I’ve been a lifelong reader. I love the story that taps into my imagination and makes me think new thoughts. I love trying to figure things out before the author reveals what has happened.
However, not all my reading has been good for my heart. In this post, I wrote about my relationship with romance novels. As I’ve been going through some boxes and shelves in preparation for a move, I’ve come face-to-face with tangible reminders of all the time and money I’ve put into reading these books—and with the ways my heart and marriage were shaped by my reading.
Reading into Romance
I began reading them in my early teens, starting with “light” romance. There was some sexual tension in the books, but nothing ever happened below the waist and the most explicit it got was maybe an exposed breast. Heavy on the romance and barely hinting at the sex, I read these voraciously throughout my teens.

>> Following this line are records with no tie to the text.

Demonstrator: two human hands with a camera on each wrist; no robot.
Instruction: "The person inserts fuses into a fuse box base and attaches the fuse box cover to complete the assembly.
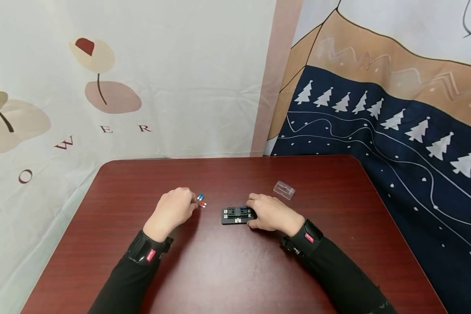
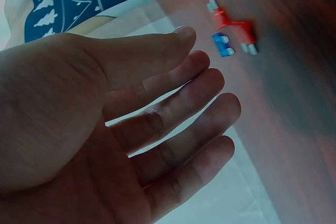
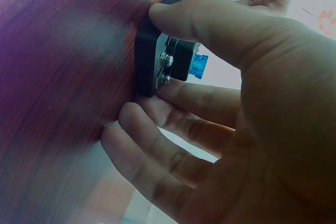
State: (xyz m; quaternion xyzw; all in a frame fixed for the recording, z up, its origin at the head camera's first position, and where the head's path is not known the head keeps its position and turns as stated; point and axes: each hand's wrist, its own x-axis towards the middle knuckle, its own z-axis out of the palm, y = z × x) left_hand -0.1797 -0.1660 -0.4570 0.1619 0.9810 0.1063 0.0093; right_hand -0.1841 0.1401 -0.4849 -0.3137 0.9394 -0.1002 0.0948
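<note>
A black fuse block (image 1: 231, 213) lies flat on the table. My right hand (image 1: 274, 213) grips its right end, thumb on one long side and fingertips on the other. In the right wrist view, a blue blade fuse (image 3: 198, 66) sticks up from the block, beside metal screws (image 3: 167, 60) at the end. To the left, my left hand (image 1: 175, 206) hovers by the loose fuses with fingers loosely bent and nothing between them. Just past its fingertips, the left wrist view shows a blue fuse (image 2: 223, 44) and two red fuses (image 2: 245, 35) close together on the table.
A clear plastic cover (image 1: 284, 190) rests beyond my right hand. The reddish-brown table (image 1: 220, 274) has its far edge against printed curtains: a white one (image 1: 200, 87) at left and a dark blue one with trees (image 1: 377, 174) at right.
</note>
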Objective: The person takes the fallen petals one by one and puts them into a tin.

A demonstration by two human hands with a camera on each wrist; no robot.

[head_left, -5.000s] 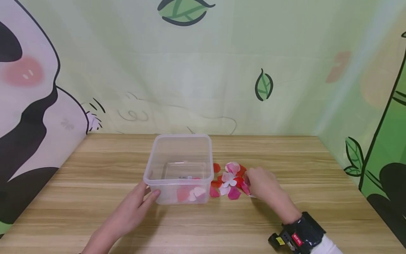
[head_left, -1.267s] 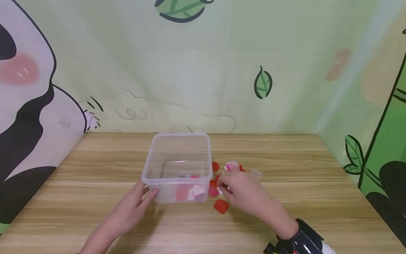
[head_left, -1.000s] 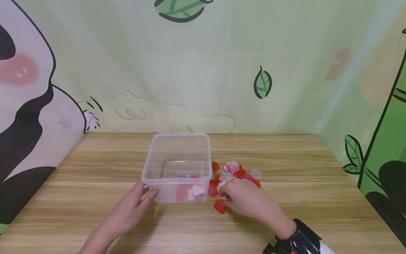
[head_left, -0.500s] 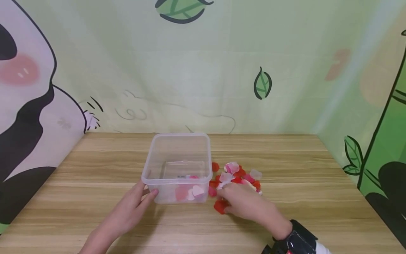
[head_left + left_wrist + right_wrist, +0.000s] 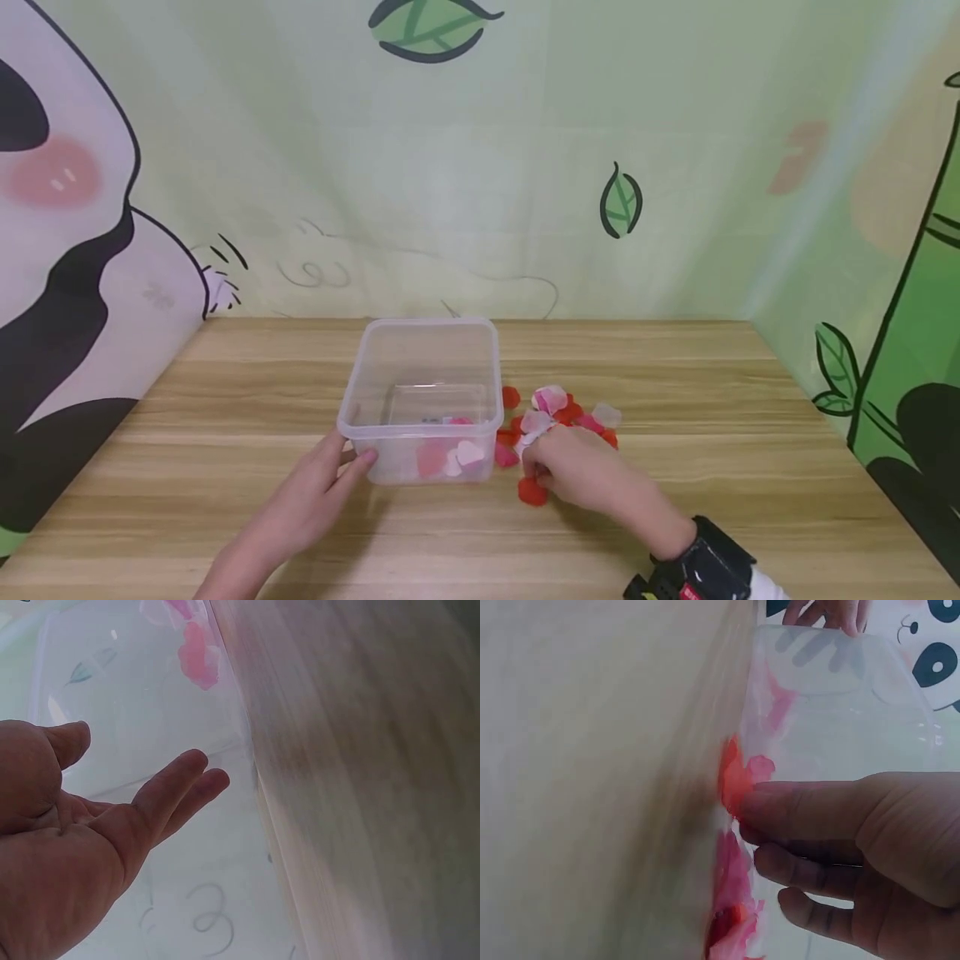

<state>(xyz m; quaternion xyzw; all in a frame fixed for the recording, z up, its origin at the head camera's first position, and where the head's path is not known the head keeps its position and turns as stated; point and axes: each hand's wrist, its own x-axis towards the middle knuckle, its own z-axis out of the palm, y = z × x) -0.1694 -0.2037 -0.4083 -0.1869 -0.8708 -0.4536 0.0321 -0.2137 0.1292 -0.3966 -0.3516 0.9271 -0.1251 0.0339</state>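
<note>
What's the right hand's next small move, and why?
Probably lift the front red petal toward the clear box: the right hand appears to pinch that petal, and the box, open on top, holds other petals.

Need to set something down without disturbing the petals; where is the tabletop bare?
The tabletop is bare between the clear box and the panda print, beyond the left hand, and between the loose petals and the right backdrop. It is crowded right of the box, where petals cluster and the right hand pinches a red petal.
</note>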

I gradually progressed to the kind of book known as cheap trashy romance novels, or bodice rippers. These books included depictions of sex that were both graphic and emotional. The male characters were everything I wanted in a man: strong, deeply attached to the heart of the heroine, and demonstrating in multiple ways that he cherished her and could protect her. The heroine was everything I wished I could be: beautiful inside and out, pure, and so very lovable.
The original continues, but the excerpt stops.